When developing regulations governing power plants, the Environmental Protection Agency (EPA) interpreted the Clean Air Act (CAA) in a manner that deemed the cost of the regulations imposed on a power plant to be irrelevant. The D.C. Circuit had held that the EPA regulations were valid. On further review, the U.S. Supreme Court reversed. The Court held that the EPA acted unreasonably because the directive in the statute (42 U.S.C. Sec. 7412(n)(1)(A)) to determine whether the regulation was "appropriate and necessary" meant that at least some attention had to be given to cost, which included more that the expense of a power plant in complying with the regulations. The Court held that the EPA regulations were not reasonable even under the deferential standard given the agency in Chevron. Michigan, et al. v. Environmental Protection Agency, et al., No. 14-46, 2015 U.S. LEXIS 4256 (U.S. Sup. Ct. Jun. 29, 2015).
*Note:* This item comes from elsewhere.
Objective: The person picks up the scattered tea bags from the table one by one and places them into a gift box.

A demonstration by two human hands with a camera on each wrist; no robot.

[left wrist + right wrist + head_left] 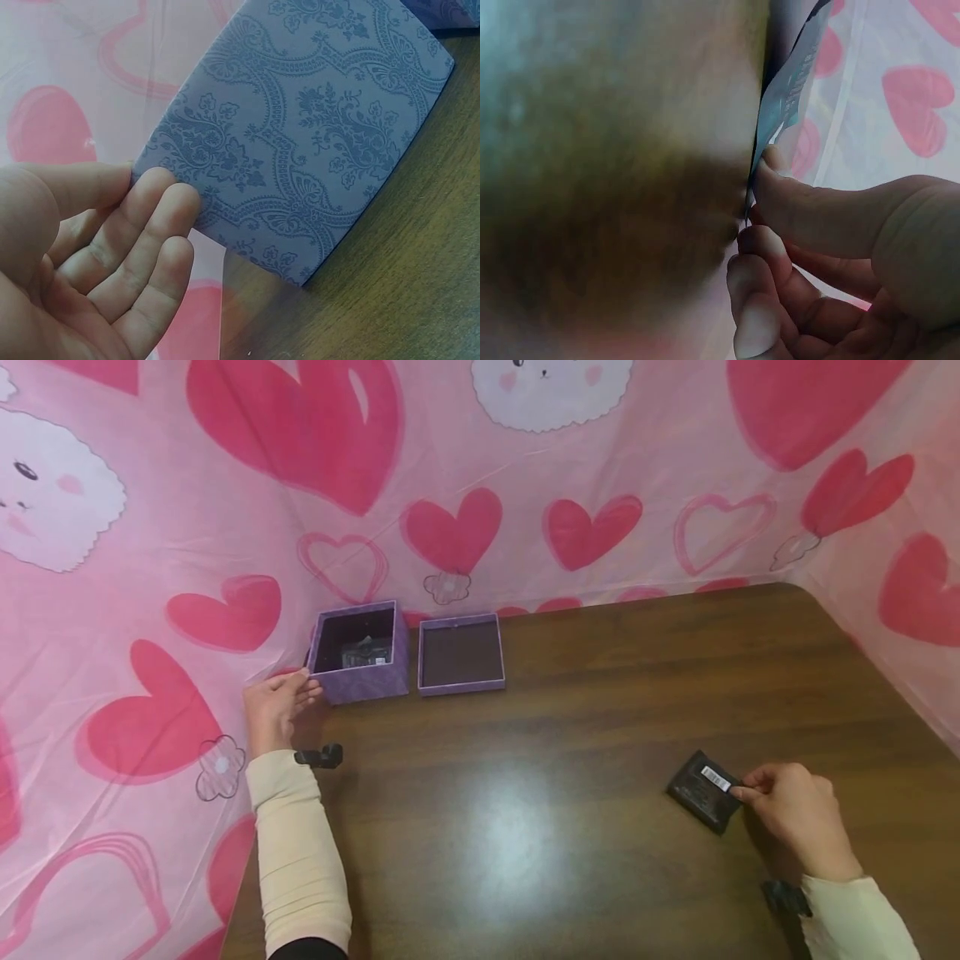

The plaintiff filed a class action lawsuit against the defendant claiming that the defendant violated state (CA) law by marketing it's honey as "honey" without disclosing that it did not contain pollen (it is de-pollinated). The defendant motioned to dismiss the case for lack of class standing and on the basis that the plaintiff's claims were preempted by federal food and drug laws. The trial court granted the defendant's motion, and the appellate court affirmed. The court noted that the "common or usual name" as required by federal law under the Federal Food, Drug and Cosmetic Act, of de-pollinated honey is "honey." As such the defendant's product was appropriately labeled under federal law and the CA law that barred it from being labeled as "honey" was preempted. Brod v. Sioux Honey Association Cooperative, No. 13-15584, 2015 U.S. App. LEXIS 11114 (9th Cir. Jun. 29, 2015).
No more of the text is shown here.